生物化学科の学生のアクティビティ 2

生物化学科の学生のアクティビティ 2

竹内 赴登(はやと) さん(岡山県出身)
理学部 生物化学科 4年

植物と微生物の共生関係を解明したい

 今はどんな研究を?

 もともと微生物と植物の関係に興味があったので、生物化学科に入学しました。研究室を選ぶ時、微生物を扱い遺伝子に関する研究がしたかったので、三井亮司先生・矢野嵩典先生の研究室に入りました。現在の研究テーマは「メチロルブラム」という微生物です。植物の葉っぱからはメタノールが放出されているのですが、この微生物はこれをえさ(炭素源)にします。一方でメチロルブラムはオーキシン、サイトカイニンなど植物ホルモンを分泌して植物の成長を促します。このため、メチロルブラムが共生していると植物は成長が促進されるのです。


 



                            三井教授(右)と研究内容を打ち合せする竹内さん




 

植物の葉っぱからメタノールが放出されている?

 植物が成長する時には細胞も大きくなりますが、細胞が大きくなる時に周囲を覆っている糖質(ペクチン)が部分的に分解されます。この時、メタノールが発生します。ただ人間にとっては微量で、雨水などでも流れてしまいますし、サラダを食べると影響があるなどというレベルのものではありません。

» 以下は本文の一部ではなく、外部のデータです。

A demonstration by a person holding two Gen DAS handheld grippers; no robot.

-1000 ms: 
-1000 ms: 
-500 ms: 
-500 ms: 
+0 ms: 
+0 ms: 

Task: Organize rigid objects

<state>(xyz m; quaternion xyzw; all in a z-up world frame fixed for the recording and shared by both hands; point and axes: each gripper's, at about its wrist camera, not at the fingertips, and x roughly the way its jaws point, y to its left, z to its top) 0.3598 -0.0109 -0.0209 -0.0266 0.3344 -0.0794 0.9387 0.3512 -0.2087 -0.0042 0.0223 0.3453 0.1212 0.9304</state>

 このメタノールをメチロルブラムはどうやって代謝するのか、それを調べるために、メタノール代謝に関わると予想した酵素の遺伝子を壊してみることにしました。何度も失敗して、やっと3カ月がかりでそれができた時には、思わず「やったー!」と叫んでしまったほどです。予想通り酵素の遺伝子が壊されたことが確認できたメチロルブラムは、メタノールを食べなくなりました。壊れた遺伝子を正常な遺伝子に再び戻すと、元通りになったので、メタノールを食べる上で、この酵素が重要な役割を果たしていることが裏付けられました。こうした研究を重ねて、共生のメカニズムを解明していきます。
 
 

                             メタノールを食べる「メチロルブラム」。下は遺伝子解析

 その研究成果で、「日本農芸化学会」の支部奨励賞(学生部門)を受賞しています。4月からは大学院に進学するそうですが、大学院ではどんな研究を?

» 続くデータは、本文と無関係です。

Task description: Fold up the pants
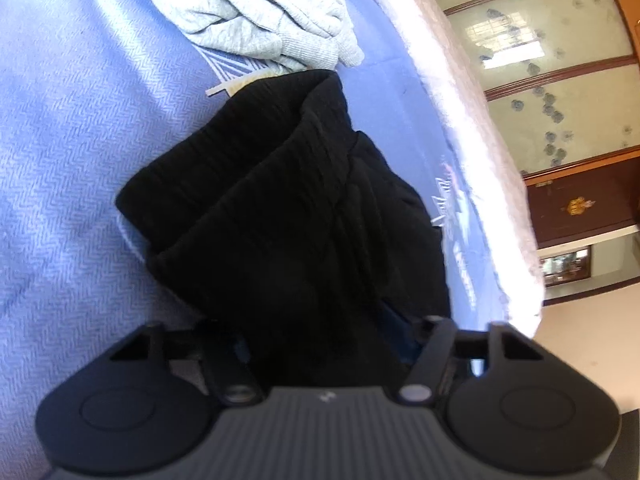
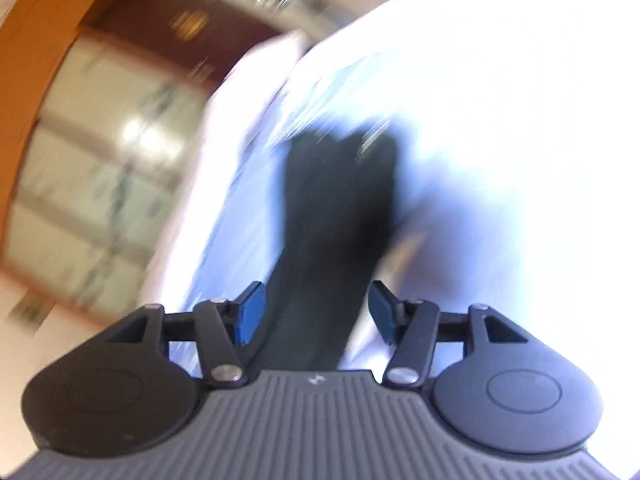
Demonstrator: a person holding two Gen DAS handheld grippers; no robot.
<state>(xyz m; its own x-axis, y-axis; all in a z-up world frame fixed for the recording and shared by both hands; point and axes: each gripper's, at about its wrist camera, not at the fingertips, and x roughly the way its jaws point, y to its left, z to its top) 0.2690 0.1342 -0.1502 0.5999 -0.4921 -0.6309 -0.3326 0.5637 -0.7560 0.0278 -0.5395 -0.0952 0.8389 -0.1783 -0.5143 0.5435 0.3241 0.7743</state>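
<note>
The black pants (image 1: 280, 208) lie folded in thick layers on a light blue bedsheet (image 1: 68, 128). My left gripper (image 1: 324, 332) is right over their near end; the cloth covers the fingers, so I cannot tell whether it grips. In the blurred right wrist view the pants (image 2: 336, 208) run as a long dark strip away from my right gripper (image 2: 316, 312). Its blue pads (image 2: 250, 316) stand wide apart on either side of the cloth, open.
A crumpled grey garment (image 1: 256, 12) lies on the sheet beyond the pants. The pale bed edge (image 1: 480, 128) runs along the right, with a wooden frosted-glass cabinet (image 1: 560, 80) and floor beyond it.
</note>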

 大学院でも引き続き、この酵素の研究を進めていく予定です。メタノールを食べるために必要であることは分かりましたが、これは試験管内での研究です。実際の植物との共生にどのように関わっていくのか、大きなテーマだと思っています。地球上のありとあらゆる植物の上でこの小さなメチロルブラムが働いていて、地球の環境に大きな役割を果たしていると考えると夢が膨らみます。植物の生育を促すという能力も、作物栽培など食糧の増産への応用も期待できると思っています。

 毎日がとても楽しく、ここに来て成長できました。周りの人にも恵まれています。ぜひ、うちの学科に来てほしいと思います。おススメです。